[Start of section]

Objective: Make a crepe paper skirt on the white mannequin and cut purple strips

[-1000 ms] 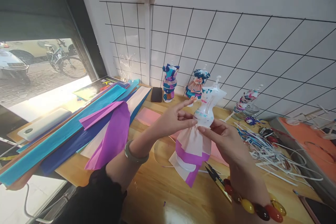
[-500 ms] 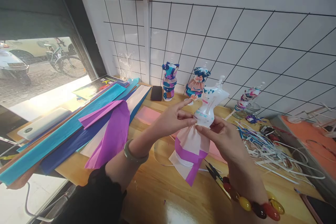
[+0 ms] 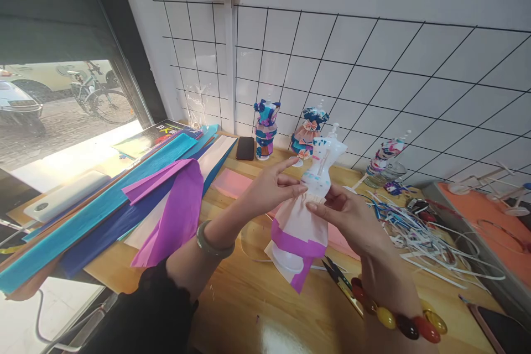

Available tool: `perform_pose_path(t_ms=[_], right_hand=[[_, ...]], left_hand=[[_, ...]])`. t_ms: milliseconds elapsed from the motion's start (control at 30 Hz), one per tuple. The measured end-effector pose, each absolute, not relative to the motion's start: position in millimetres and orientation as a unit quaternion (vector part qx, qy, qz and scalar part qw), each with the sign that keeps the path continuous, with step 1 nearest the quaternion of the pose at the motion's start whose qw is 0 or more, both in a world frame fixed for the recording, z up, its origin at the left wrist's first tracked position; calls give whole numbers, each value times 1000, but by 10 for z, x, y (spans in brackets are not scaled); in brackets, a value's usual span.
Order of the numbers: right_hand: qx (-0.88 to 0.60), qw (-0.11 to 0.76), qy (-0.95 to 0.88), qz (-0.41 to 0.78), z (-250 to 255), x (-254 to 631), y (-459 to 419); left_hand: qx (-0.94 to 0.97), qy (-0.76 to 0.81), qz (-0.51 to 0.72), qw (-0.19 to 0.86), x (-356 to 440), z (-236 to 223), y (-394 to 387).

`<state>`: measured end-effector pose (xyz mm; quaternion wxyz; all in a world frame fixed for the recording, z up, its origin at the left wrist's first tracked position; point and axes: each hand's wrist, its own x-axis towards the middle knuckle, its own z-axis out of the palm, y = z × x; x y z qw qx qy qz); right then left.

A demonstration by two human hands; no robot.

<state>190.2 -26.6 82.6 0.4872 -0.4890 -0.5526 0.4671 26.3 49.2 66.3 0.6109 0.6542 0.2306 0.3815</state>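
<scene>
A small white dress form [image 3: 326,157] stands in front of me, with bits of blue and pink on its bust and waist. Round its lower part hangs a skirt of pale pink and purple crepe paper [image 3: 305,229], gathered at the waist. My left hand [image 3: 274,188] pinches the gathered top from the left, its index finger raised. From the other side my right hand [image 3: 348,210] grips the waist, thumb on the paper in front and fingers behind the form, partly hidden. Below the right hand lie black-bladed scissors [image 3: 338,282].
Long crepe paper strips [image 3: 170,215] cover the left side. Behind stand decorated dress forms [image 3: 266,130] and a phone [image 3: 245,148]. Thin paper strips [image 3: 418,232] heap at right, beside an orange-lined tray [image 3: 489,221]. Another phone [image 3: 498,321] lies at the lower right edge.
The dress form has turned slightly and shifted a little left, and its top sits lower. Both hands keep their hold at the waist. The skirt front looks smoother.
</scene>
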Motion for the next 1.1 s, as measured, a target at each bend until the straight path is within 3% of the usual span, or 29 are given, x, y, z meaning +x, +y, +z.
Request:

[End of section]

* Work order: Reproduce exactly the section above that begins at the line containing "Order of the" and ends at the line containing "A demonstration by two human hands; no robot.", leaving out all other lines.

* Completed exercise:
Order of the numbers: right_hand: qx (-0.88 to 0.60), qw (-0.11 to 0.76), qy (-0.95 to 0.88), qz (-0.41 to 0.78), z (-250 to 255), x (-254 to 631), y (-459 to 419); left_hand: qx (-0.94 to 0.97), qy (-0.76 to 0.81), qz (-0.51 to 0.72), qw (-0.19 to 0.86), x (-356 to 440), z (-236 to 223), y (-394 to 387).

`<state>`: measured end-effector pose (xyz mm; quaternion wxyz; all in a world frame fixed for the recording, z up, its origin at the left wrist's first tracked position; point and axes: each hand's wrist, its own x-axis towards the middle knuckle, its own z-axis out of the palm, y = z × x; x y z qw qx qy qz); right then left.

A demonstration by two human hands; no robot.

This answer has no further content.